_Exercise:_ The data that follows is to be given again, exactly as written.

┄┄┄┄┄┄┄┄┄┄┄┄┄┄┄┄┄┄┄┄

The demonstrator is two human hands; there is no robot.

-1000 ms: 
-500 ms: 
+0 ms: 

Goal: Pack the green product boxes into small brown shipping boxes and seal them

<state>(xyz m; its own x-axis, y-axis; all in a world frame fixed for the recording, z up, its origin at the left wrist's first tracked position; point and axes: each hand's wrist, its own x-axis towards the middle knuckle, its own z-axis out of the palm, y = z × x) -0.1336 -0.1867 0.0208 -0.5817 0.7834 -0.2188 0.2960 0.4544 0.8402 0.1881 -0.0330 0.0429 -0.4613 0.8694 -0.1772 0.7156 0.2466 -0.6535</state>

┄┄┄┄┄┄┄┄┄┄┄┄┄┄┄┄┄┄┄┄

_Answer section:_
The demonstrator is two human hands; there is no robot.

-1000 ms: 
-500 ms: 
+0 ms: 

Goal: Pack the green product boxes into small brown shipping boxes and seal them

<state>(xyz m; its own x-axis, y-axis; all in a world frame fixed for the recording, z up, its origin at the left wrist's first tracked position; point and axes: each hand's wrist, its own x-axis towards the middle knuckle, its own z-axis out of the palm, y = z × x) -0.1336 -0.1867 0.0208 -0.5817 0.7834 -0.2188 0.2960 0.4544 0.8402 0.1881 -0.0330 0.0429 -0.4613 0.8694 -0.1772 0.7156 0.2466 -0.6535</state>

The work on this exercise is done.